[Opening Data for processing section]

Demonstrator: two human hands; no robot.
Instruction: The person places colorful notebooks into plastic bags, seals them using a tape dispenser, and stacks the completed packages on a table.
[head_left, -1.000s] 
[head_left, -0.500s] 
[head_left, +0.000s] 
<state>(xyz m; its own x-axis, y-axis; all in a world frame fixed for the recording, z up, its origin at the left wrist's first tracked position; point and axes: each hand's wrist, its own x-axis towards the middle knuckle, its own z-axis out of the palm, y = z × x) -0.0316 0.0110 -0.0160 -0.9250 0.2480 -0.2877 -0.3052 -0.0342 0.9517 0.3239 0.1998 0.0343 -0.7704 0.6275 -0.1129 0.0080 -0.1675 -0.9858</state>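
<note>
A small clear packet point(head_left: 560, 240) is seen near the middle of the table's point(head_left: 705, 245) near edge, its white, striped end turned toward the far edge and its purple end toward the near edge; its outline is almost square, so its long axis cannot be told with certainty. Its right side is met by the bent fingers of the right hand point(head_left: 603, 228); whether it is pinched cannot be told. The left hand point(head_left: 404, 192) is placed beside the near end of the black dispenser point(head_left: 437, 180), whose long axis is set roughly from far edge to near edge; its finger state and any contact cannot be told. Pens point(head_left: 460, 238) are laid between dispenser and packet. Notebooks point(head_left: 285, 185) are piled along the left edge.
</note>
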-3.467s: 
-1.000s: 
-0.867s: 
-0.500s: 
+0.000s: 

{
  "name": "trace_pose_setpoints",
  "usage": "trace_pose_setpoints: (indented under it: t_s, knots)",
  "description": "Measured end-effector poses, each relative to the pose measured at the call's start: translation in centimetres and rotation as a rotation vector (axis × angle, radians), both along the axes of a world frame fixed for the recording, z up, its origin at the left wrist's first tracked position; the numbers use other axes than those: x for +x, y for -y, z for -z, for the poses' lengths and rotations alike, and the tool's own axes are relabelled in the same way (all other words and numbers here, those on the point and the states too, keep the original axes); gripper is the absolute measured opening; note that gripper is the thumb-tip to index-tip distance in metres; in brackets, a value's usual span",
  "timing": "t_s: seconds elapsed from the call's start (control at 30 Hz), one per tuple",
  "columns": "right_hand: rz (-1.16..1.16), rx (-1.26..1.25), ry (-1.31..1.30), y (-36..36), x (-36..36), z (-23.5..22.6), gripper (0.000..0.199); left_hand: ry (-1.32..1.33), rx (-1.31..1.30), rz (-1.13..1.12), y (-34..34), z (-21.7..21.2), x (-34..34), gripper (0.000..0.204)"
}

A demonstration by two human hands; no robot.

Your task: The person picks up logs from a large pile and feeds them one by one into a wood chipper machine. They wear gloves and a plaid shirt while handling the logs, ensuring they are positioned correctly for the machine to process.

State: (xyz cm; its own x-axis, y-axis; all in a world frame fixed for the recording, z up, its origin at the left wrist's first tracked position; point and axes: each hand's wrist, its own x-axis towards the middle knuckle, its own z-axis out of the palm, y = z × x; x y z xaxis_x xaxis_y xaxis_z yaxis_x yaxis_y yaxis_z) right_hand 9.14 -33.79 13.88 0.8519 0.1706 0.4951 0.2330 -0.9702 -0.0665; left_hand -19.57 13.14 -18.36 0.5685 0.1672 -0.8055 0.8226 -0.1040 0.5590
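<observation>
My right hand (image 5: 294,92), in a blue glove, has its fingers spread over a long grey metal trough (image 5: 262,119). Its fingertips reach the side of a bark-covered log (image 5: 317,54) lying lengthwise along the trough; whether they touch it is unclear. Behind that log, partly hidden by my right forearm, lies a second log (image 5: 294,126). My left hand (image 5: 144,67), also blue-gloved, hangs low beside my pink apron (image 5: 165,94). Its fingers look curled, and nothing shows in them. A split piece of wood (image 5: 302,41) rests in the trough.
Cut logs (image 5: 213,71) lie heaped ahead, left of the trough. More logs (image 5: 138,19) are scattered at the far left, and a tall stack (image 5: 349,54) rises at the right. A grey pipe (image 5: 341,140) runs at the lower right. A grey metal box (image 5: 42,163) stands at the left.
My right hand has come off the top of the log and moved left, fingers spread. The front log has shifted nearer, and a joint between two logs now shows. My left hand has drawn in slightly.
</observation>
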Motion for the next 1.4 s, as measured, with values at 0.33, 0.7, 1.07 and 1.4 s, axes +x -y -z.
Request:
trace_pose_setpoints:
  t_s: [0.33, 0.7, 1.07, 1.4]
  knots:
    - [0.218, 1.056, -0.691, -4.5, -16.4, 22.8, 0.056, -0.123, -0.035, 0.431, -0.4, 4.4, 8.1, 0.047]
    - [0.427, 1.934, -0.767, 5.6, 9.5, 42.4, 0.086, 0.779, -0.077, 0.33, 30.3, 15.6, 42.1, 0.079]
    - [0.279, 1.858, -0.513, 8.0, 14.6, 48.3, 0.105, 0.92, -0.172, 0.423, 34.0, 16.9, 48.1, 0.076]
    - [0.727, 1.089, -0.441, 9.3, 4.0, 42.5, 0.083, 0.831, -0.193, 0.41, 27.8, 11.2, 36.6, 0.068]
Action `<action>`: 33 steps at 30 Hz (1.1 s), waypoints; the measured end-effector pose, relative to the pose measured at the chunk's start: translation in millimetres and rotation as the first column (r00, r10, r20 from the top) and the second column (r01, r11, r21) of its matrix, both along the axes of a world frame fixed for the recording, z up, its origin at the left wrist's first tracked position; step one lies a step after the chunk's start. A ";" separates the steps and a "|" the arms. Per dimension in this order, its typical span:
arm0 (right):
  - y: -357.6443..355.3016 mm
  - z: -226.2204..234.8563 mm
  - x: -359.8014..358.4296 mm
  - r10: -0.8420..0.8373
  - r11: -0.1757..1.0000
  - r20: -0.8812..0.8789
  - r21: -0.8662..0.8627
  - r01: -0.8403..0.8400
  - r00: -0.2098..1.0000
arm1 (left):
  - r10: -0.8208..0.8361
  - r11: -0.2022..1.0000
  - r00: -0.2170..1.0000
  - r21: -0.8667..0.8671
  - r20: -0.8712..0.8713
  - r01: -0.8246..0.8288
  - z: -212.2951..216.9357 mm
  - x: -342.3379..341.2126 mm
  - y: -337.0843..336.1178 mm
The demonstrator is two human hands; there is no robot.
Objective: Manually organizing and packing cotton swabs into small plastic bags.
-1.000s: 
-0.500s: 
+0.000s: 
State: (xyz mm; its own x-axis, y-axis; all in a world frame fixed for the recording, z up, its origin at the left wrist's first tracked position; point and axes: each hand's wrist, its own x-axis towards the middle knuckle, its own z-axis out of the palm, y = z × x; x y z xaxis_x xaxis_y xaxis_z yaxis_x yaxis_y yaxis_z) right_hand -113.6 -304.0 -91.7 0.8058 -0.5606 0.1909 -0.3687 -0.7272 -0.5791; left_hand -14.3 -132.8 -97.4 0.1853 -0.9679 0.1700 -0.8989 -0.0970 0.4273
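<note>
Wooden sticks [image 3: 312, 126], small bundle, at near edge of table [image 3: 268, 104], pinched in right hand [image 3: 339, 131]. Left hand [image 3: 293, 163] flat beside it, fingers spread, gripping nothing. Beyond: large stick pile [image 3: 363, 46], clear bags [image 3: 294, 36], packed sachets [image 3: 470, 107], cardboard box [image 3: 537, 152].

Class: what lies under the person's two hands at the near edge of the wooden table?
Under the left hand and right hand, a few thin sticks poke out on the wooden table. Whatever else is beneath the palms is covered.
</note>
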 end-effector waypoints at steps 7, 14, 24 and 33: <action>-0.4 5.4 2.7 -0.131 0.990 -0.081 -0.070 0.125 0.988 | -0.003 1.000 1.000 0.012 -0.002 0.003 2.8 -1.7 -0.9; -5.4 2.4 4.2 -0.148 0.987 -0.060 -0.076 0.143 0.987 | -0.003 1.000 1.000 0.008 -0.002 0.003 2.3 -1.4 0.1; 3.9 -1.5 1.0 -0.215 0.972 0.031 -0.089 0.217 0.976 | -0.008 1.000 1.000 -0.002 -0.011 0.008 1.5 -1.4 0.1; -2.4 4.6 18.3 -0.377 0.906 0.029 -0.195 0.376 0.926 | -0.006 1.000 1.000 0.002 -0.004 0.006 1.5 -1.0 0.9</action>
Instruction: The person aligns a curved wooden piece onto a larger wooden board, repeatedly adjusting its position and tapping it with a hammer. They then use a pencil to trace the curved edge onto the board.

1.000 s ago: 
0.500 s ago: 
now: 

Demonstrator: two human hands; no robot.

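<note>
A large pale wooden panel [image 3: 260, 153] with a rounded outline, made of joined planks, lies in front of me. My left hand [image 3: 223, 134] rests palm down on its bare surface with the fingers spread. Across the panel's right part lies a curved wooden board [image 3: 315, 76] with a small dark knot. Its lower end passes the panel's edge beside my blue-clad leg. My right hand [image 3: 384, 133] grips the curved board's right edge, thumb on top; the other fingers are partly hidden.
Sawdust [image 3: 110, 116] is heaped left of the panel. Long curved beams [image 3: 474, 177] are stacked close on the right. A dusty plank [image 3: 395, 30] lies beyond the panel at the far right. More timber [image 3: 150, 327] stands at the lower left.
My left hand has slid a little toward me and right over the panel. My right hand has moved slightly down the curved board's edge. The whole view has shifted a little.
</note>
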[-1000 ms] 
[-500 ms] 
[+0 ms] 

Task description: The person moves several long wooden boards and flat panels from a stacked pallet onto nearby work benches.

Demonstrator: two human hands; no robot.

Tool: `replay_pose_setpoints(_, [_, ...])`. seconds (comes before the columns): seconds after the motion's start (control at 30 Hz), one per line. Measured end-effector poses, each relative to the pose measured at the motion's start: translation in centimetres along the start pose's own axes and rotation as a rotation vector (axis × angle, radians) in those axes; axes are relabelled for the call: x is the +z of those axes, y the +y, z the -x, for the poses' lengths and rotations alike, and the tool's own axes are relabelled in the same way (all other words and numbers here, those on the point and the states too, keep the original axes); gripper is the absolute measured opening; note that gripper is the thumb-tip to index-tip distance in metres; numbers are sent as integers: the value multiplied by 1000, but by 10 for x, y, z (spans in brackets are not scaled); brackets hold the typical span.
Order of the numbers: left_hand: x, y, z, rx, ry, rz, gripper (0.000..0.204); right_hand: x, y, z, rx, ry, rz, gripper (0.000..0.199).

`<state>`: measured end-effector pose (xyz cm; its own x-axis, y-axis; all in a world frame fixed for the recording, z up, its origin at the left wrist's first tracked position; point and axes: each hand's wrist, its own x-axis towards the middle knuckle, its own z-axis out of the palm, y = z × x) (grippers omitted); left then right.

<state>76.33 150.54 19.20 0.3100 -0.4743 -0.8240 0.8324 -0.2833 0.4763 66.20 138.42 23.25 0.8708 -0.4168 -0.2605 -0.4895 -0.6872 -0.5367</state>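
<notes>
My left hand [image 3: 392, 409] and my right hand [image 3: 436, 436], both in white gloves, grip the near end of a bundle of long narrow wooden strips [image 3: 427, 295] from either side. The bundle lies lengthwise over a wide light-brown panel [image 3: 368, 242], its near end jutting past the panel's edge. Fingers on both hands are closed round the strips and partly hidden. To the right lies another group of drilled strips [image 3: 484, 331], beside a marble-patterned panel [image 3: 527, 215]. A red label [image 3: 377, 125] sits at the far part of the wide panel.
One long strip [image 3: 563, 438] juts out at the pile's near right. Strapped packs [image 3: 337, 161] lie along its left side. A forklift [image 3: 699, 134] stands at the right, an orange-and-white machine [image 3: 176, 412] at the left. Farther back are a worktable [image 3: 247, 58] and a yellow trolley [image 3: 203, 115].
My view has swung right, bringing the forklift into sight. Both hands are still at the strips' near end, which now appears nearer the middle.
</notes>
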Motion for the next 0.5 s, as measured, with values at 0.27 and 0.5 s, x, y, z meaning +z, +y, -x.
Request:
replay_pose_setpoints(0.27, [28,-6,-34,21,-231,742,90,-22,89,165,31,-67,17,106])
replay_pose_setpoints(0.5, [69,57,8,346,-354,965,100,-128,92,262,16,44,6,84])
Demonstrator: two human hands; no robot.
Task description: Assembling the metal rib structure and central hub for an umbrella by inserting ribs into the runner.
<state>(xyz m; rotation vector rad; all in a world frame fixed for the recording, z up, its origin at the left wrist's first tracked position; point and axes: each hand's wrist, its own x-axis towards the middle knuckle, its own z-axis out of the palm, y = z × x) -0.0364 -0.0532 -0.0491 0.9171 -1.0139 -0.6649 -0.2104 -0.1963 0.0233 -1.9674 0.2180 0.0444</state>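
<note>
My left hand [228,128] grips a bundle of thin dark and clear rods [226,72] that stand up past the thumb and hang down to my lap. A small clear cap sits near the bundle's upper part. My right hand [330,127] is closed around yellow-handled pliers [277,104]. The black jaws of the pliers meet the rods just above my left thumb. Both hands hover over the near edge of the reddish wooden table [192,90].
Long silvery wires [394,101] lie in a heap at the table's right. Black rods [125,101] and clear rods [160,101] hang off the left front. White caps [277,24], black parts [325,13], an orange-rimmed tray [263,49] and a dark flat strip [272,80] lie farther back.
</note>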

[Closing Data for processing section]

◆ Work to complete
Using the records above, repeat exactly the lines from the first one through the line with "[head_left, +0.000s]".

◆ Your response
Demonstrator: two human hands; no robot.
Instruction: The person places colorful notebooks into plastic bags, seals them using a tape dispenser, and stacks the completed packages on a table.
[head_left, -1.000s] 
[head_left, -0.500s] 
[head_left, +0.000s] 

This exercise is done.